Biography
While still recognizable for his recurring role as Captain Crane on
The A-Team, former character actor Carl Franklin is now one of Hollywood's most versatile writer/directors. After a string of mind-numbing television roles forced him to go behind the camera in 1986, he has worked in every genre from war film to family drama and has been the force behind such different works as
One False Move (1991),
Devil in a Blue Dress (1995), and
One True Thing (1998).
Franklin grew up in Richmond, CA, a working-class suburb of San Francisco. His father died before he was born, and he was raised by his mother, a homemaker, and his stepfather, a carpenter. As a teenager, Franklin excelled in school and dreamed of becoming a lawyer or teacher. He earned a scholarship to the University of California at Berkeley, where he studied history and began hanging around the theater department in an effort to meet girls. He soon caught the acting bug and moved to New York City immediately after graduation.
Franklin began his acting career on-stage at the New York Shakespeare Festival, performing in Cymbeline, Timon of Athens, and Twelfth Night.

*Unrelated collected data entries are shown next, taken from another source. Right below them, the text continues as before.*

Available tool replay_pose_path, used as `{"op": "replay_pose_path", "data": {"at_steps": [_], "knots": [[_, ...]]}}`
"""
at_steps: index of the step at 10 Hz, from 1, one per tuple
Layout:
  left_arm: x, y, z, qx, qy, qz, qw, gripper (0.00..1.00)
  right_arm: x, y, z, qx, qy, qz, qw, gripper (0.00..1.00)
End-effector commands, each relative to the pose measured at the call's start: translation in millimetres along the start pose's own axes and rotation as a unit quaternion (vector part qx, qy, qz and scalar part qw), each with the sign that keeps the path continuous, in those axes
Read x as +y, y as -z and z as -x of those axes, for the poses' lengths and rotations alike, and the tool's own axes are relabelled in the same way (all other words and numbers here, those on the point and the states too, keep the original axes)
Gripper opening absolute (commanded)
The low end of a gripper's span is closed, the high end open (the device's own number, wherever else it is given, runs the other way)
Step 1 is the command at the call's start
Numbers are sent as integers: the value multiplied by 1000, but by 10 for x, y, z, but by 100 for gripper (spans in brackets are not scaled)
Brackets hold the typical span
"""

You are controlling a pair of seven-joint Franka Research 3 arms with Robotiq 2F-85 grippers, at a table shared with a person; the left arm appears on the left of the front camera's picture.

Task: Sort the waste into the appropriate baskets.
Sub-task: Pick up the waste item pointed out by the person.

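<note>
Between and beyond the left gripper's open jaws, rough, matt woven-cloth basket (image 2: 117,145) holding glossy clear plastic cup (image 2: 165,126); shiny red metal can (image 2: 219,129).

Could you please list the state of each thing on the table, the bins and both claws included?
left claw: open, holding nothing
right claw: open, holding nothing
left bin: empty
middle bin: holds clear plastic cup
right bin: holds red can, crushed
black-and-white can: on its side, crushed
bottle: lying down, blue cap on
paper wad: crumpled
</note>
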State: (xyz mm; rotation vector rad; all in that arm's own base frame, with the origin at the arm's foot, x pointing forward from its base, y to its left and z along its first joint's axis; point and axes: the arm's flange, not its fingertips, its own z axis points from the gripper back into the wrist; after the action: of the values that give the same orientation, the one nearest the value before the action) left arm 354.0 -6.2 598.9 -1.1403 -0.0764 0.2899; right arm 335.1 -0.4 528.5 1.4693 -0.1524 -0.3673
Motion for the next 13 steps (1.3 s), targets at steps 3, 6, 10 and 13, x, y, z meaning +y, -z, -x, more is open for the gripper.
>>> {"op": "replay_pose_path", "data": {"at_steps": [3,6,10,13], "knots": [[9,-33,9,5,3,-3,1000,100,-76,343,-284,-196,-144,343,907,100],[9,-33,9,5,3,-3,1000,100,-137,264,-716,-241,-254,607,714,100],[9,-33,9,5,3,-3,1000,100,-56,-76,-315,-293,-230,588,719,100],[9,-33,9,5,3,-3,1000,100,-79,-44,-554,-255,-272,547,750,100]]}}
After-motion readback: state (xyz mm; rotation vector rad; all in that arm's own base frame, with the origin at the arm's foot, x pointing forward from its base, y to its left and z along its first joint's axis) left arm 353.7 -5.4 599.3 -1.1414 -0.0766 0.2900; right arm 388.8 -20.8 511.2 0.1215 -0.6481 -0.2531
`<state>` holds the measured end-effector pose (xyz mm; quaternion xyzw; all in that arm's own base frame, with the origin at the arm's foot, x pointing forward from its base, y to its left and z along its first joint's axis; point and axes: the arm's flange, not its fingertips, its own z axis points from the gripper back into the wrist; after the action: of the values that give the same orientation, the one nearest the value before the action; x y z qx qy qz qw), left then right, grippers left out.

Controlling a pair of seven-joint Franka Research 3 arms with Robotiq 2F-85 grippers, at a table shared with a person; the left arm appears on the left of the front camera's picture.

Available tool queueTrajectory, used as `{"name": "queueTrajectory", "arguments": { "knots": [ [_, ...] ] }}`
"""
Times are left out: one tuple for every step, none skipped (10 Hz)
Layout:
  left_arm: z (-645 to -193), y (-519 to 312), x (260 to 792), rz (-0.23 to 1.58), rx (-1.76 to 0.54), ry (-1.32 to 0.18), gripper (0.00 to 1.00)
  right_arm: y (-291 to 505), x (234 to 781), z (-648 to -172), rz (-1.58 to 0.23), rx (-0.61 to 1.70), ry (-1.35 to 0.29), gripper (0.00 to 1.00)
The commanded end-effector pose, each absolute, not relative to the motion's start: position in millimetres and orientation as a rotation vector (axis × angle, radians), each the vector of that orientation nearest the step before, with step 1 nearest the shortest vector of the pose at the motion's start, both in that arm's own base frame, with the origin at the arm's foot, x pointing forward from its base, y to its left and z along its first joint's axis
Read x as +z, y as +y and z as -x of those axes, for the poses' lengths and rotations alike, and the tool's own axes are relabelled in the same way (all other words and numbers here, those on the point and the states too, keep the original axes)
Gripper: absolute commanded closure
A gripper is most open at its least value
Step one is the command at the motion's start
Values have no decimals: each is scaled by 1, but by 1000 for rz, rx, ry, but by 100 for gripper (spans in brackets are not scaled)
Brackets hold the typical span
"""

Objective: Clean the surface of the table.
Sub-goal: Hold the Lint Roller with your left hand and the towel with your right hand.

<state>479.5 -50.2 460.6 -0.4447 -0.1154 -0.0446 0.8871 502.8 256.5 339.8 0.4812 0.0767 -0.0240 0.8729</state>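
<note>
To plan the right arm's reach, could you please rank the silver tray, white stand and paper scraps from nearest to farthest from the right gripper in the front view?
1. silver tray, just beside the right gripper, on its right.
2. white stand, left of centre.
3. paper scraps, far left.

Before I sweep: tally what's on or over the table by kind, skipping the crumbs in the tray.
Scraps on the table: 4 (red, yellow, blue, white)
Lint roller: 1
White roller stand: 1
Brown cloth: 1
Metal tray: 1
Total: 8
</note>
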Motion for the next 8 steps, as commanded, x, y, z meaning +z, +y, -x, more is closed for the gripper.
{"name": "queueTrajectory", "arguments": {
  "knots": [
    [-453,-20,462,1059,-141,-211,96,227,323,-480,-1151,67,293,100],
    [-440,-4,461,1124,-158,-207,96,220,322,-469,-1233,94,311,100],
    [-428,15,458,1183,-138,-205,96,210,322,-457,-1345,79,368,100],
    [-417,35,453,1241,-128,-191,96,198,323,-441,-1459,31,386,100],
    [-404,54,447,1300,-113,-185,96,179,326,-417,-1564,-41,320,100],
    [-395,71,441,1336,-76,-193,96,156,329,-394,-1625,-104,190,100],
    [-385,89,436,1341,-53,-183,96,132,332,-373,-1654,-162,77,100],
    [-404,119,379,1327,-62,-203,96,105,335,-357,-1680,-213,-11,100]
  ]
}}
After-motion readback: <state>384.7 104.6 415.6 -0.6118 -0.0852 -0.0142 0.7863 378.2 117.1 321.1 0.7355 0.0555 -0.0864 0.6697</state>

He went on to appear at New York's Lincoln Center and Joseph Papp Public Theater, and Washington, D.C.'s Arena Stage. Franklin made his film debut in the comedy
Five on the Black Hand Side (1973), before finding steady work on television. From 1974 to 1973, he guest-starred on
The Streets of San Francisco,
Good Times,
The Incredible Hulk,
The Rockford Files, and Trapper John, M.D. He also starred opposite
Stacy Keach on the short-lived detective show
Caribe and with
Roddy McDowall on the doomed sci-fi series
Fantastic Journey. After a two season stint on
The A-Team from 1983 to 1985, Franklin grew increasingly unsatisfied with acting. While continuing to appear on shows like
MacGyver and
Riptide, he attempted to write and produce a film independently, mortgaging and losing his house in the process. Then, in 1986, at age 37, he enrolled in the American Film Institute's directing program.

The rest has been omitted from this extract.